- What needs to be done
Leaving out every picture, copy the lines of the material below exactly, from the line containing "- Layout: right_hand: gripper" through the line containing "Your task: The".

- Dataset extract
-=-=-=-=-
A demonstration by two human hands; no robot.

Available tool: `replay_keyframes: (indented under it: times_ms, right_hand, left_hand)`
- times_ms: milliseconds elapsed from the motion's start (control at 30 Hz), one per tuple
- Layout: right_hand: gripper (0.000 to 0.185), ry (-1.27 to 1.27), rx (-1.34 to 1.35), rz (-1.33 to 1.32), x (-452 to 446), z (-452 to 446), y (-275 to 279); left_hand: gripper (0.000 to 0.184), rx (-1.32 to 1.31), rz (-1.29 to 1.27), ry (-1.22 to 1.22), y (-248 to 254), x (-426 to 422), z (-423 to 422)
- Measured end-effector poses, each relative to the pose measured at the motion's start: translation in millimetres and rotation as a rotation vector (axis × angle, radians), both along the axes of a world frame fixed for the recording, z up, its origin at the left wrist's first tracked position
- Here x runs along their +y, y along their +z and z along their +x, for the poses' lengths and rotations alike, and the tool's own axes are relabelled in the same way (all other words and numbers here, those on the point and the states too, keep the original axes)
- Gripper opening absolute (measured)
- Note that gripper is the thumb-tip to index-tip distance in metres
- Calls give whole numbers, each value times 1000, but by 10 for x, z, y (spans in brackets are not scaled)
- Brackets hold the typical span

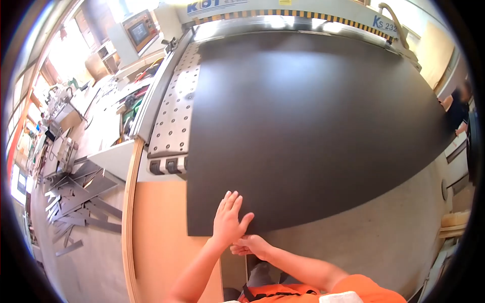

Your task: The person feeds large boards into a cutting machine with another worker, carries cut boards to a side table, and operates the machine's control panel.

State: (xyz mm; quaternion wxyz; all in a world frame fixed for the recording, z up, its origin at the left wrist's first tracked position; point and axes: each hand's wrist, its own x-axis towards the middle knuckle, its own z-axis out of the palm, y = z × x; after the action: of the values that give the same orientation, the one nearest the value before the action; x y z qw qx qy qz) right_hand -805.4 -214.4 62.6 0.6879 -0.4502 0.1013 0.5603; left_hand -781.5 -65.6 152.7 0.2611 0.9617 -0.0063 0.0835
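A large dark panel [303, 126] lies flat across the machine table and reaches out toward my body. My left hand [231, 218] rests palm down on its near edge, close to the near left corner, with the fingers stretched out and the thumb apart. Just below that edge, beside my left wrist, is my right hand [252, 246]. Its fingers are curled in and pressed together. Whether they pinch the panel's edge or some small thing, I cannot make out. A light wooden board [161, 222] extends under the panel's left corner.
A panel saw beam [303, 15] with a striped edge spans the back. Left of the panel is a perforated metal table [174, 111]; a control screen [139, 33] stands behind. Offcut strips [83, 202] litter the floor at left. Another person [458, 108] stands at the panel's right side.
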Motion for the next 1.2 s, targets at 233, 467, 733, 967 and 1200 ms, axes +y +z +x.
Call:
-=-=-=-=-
- Answer to the exercise
- Layout: right_hand: gripper (0.000 to 0.185), ry (-1.27 to 1.27), rx (-1.34 to 1.35), rz (-1.33 to 1.32), x (-452 to 446), z (-452 to 446), y (-275 to 279); left_hand: gripper (0.000 to 0.184), rx (-1.32 to 1.31), rz (-1.29 to 1.27), ry (-1.22 to 1.22), y (-248 to 254), x (-426 to 422), z (-423 to 422)
- Measured end-effector poses, each relative to the pose measured at the motion's start: translation in millimetres and rotation as a rotation vector (axis × angle, radians), both along the axes of a world frame fixed for the recording, z up, its origin at the left wrist's first tracked position
- Here x runs along their +y, y along their +z and z along their +x, for the poses' lengths and rotations alike, and the tool's own axes are relabelled in the same way (all other words and numbers here, those on the point and the states too, keep the original axes)
- Gripper opening absolute (measured)
- Note that gripper is the thumb-tip to index-tip distance in metres
- Calls give whole numbers, each value times 1000, but by 10 for x, z, y (spans in brackets are not scaled)
- Brackets hold the typical span


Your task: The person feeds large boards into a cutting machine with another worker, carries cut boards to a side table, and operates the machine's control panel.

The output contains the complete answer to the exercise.